In spite of this, President Bush’s appointees have yet to right the ship, reversing fewer than eight Clinton NLRB precedents.

And the Bush board’s dereliction of duty has reached ridiculous levels. In one long-pending case, employees are pleading for the board’s protection from union coercion 17 years after initiating their charges.

Raising questions of gross negligence and bureaucratic deadlock, the NLRB has failed to issue a final ruling in the case of David and Sherry Pirlott — initiated in 1989 — with free legal assistance from the National Right to Work Foundation against the Teamsters Local 75 union in Green Bay, Wisc. The Pirlotts’ complaint is the oldest of scores of cases in which foundation-assisted employees are trying to reclaim their forced union dues illegally spent on non-bargaining activities like union political efforts.

Since the Pirlotts filed their original charge, the Berlin Wall fell, the American public voted in four presidential elections, and six new justices have been appointed to the U.S. Supreme Court. Justice delayed is justice denied.

The NLRB, which has long been plagued by political in-fighting and institutional bias favoring forced unionism, is also drawing similar scrutiny for failing to rule on other foundation-assisted cases that challenge Big Labor’s most abusive new organizing tactics.

Because employees increasingly vote down unionization, Big Labor has turned to imposing unions on employees from the top down. The goal is to sabotage employers until businesses agree to waive the secret ballot election process for unionization.

In the leading cases at issue, officials at Dana and Metaldyne — automotive suppliers to the Big Three — promised to grant sweeping access to employees’ personal information so union operatives could make menacing home visits to browbeat workers into signing cards which are later counted as “votes” in favor of unionization. In exchange, United Auto Workers (UAW) bosses said they would not lobby for new employee health benefits in future negotiations for Dana employees. Essentially, everybody won — everybody except the rank-and-file workers, that is.
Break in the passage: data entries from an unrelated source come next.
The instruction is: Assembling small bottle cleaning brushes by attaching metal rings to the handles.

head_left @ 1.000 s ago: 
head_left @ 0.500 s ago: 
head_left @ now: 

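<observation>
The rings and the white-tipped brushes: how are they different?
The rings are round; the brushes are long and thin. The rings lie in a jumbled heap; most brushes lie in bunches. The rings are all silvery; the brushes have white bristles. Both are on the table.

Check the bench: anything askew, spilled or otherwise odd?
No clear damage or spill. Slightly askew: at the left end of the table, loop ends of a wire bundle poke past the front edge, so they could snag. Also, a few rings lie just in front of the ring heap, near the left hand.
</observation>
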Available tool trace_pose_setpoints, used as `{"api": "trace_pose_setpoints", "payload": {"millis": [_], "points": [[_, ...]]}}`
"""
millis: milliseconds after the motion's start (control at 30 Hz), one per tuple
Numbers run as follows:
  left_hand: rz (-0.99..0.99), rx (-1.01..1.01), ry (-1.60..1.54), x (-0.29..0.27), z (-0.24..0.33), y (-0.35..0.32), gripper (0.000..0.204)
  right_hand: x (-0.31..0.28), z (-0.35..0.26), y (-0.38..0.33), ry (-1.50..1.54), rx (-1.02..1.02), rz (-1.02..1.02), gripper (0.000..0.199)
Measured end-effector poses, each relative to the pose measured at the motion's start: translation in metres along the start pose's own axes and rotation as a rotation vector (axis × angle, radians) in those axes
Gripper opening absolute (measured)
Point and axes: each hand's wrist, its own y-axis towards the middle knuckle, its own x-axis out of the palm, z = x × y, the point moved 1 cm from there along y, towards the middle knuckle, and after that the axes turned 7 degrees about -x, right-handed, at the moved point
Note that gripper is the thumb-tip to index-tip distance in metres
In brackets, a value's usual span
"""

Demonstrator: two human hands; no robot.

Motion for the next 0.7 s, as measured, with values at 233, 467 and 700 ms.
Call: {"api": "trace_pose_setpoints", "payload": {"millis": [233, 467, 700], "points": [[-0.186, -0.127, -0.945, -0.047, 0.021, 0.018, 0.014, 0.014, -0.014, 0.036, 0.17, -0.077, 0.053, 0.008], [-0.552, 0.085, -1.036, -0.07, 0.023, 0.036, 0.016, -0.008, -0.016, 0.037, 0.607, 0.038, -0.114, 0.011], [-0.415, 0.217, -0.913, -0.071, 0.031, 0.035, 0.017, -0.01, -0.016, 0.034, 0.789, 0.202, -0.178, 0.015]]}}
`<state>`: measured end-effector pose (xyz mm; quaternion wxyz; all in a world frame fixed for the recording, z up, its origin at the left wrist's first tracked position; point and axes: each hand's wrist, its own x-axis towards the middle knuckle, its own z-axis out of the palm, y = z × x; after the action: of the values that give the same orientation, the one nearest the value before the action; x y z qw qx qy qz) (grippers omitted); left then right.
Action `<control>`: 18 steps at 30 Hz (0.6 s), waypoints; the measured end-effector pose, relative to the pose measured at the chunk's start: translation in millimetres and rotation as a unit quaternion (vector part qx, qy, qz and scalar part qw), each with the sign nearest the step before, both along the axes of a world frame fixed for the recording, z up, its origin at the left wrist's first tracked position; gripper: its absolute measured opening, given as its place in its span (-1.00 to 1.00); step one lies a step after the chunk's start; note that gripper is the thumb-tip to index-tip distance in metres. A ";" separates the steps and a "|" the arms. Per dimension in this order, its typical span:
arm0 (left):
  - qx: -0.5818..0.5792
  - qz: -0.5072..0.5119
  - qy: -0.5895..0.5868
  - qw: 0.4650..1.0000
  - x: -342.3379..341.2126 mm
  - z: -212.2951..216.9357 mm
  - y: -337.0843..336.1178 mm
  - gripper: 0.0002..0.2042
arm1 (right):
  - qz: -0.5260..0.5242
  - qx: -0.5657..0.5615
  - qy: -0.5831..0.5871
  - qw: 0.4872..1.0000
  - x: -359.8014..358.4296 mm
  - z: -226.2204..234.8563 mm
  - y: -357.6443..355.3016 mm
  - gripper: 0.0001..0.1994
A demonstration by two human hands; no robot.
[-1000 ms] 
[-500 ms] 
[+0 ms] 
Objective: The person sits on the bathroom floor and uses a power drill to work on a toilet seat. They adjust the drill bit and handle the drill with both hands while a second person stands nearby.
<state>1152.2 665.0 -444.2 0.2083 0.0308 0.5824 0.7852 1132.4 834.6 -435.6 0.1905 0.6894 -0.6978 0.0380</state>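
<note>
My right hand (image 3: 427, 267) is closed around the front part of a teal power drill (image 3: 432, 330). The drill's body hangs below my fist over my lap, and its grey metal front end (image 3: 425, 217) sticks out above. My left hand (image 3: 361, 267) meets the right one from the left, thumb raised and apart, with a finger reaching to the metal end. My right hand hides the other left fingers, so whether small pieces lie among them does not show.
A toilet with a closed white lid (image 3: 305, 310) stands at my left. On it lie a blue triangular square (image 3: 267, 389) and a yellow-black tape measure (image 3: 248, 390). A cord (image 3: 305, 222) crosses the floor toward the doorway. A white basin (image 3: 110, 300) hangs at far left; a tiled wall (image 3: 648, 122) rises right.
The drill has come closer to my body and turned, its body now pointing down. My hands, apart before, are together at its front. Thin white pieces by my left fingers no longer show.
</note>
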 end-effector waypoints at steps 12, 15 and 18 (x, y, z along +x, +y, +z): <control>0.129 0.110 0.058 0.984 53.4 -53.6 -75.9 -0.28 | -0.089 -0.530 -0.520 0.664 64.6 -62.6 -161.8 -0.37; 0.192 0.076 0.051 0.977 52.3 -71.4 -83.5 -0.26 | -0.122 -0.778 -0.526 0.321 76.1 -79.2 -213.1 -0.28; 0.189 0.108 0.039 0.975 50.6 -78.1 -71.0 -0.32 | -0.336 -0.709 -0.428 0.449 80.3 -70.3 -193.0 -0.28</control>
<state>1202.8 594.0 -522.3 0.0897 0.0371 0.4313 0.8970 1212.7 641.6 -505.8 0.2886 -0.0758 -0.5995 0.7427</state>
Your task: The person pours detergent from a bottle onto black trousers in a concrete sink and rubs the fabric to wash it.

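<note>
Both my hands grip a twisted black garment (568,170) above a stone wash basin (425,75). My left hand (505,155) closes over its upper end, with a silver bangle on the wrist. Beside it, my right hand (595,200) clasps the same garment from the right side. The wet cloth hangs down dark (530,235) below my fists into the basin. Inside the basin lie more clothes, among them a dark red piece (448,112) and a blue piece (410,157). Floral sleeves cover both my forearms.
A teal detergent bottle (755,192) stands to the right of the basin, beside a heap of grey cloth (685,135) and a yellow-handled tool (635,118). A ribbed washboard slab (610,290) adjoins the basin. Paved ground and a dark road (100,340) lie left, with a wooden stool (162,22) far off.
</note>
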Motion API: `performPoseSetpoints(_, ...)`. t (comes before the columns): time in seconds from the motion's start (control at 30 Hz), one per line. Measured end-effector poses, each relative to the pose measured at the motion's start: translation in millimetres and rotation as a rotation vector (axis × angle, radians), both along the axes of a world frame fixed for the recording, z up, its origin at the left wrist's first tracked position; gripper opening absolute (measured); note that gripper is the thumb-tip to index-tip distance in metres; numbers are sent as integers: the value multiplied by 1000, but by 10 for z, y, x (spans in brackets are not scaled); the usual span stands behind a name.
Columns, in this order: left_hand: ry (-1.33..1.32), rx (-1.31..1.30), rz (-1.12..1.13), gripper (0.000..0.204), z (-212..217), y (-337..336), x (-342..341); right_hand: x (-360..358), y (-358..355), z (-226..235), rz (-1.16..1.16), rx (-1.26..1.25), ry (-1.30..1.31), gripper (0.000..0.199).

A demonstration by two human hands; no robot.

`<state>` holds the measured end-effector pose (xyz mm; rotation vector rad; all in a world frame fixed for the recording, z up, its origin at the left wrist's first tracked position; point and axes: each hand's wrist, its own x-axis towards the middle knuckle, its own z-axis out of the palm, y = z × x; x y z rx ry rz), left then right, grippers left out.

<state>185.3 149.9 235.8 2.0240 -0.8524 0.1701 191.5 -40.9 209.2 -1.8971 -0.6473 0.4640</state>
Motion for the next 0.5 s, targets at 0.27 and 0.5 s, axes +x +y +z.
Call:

Despite the ongoing suffering workers endure under these coercive unionization drives, the NLRB has let cutting-edge employee legal challenges to this abuse sit on its docket for over two years.

Meanwhile, the president continues to stumble on his nomination strategy. In August, Mr. Bush re-nominated Democrat Wilma B. Liebman for a third term at the NLRB and cut a deal to confirm her through the Senate. The deal pointedly hung one of Mr. Bush’s own Republican NLRB nominees, Peter Kirsanow, out to dry.

Ms. Liebman’s bias in favor of union bosses is notorious. Before joining the agency where she has accumulated an outrageous record of defending the most abusive of union actions, she was counsel for the International Union of Bricklayers and Allied Craftworkers and the infamous Teamsters union.

As the NLRB fails to tackle the most pressing and long-languishing cases of employee rights violations, workers face further erosion of their freedom to choose whether to unionize.

So the public shouldn’t be fooled by union officials’ woe-is-me complaints about actions by the Bush NLRB on this Labor Day. Instead, they should be wondering why the board is ignoring American workers’ struggle to free themselves from forced unionism.

Stefan Gleason is vice president of the National Right to Work Legal Defense Foundation.